(EXERCISE DIRECTIONS) Reproduce verbatim the lines of the material below, starting at the line with "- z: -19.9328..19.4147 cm" and ending at the line with "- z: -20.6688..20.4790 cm", both inclusive; skip the rest.

DATA BLOCK section start

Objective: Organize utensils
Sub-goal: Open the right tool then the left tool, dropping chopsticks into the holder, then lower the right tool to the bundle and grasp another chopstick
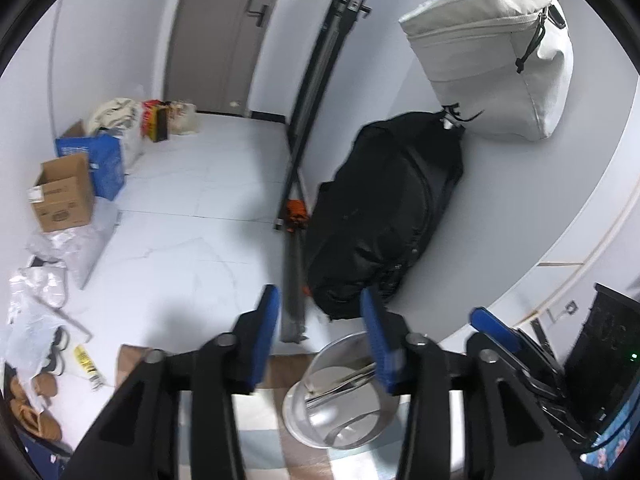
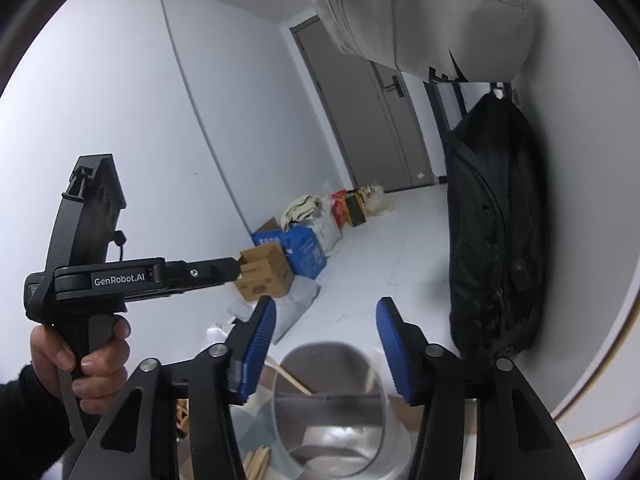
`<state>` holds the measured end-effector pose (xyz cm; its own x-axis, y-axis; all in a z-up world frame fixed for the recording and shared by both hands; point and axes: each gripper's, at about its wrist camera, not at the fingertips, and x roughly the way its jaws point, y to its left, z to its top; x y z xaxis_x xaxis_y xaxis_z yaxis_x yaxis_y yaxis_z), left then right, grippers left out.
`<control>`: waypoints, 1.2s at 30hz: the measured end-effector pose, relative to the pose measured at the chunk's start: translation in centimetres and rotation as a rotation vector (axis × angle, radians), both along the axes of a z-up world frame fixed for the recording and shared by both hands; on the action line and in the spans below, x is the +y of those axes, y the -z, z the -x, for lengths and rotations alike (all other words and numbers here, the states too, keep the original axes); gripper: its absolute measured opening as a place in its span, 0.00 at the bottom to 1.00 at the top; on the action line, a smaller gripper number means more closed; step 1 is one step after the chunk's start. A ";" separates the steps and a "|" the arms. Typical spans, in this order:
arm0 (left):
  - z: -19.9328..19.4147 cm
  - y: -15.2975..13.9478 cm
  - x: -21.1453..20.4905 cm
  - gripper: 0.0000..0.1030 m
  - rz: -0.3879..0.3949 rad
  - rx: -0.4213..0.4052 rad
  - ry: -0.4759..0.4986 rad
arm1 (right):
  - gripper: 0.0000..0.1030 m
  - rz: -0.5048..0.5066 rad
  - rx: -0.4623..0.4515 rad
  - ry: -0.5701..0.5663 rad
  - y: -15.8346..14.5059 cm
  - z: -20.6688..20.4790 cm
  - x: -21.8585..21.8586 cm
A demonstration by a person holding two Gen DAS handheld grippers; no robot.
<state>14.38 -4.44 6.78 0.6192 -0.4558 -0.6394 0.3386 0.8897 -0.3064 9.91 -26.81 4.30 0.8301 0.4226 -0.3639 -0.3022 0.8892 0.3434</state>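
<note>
A shiny steel cup [image 1: 340,420] stands on a checked cloth [image 1: 260,412], with thin metal utensils [image 1: 348,380] lying inside it. My left gripper [image 1: 322,328] hovers just above the cup's near-left rim, blue pads apart, nothing between them. At the right edge a blue pad [image 1: 494,326] of the right gripper shows. In the right wrist view the same steel cup [image 2: 332,412] sits below my right gripper [image 2: 326,340], which is open and empty. Pale wooden sticks [image 2: 258,456] lie left of the cup. A hand [image 2: 84,360] holds the left gripper [image 2: 236,270] at the left.
A black bag [image 1: 384,216] leans on the wall behind the cup, under a hanging white bag [image 1: 492,56]. A folded tripod [image 1: 296,208] stands beside them. Cardboard boxes [image 1: 64,196] and plastic wrap line the floor at the left. A dark rack [image 1: 600,344] sits at the right.
</note>
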 end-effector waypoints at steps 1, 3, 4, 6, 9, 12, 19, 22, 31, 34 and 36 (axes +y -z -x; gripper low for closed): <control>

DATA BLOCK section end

(RESULT)
  - z: -19.9328..19.4147 cm
  - y: -15.2975..13.9478 cm
  - x: -21.1453..20.4905 cm
  - gripper: 0.0000..0.1030 m
  - rz: -0.3879..0.3949 rad
  - rx: -0.4213..0.4052 rad
  - ry: -0.4759..0.4986 rad
arm1 (right):
  - gripper: 0.0000..0.1030 m
  - rz: -0.5048..0.5066 rad
  - rx: -0.4623..0.4515 rad
  - ry: -0.5701..0.5663 rad
  - y: -15.8346..14.5059 cm
  - z: -20.6688..20.4790 cm

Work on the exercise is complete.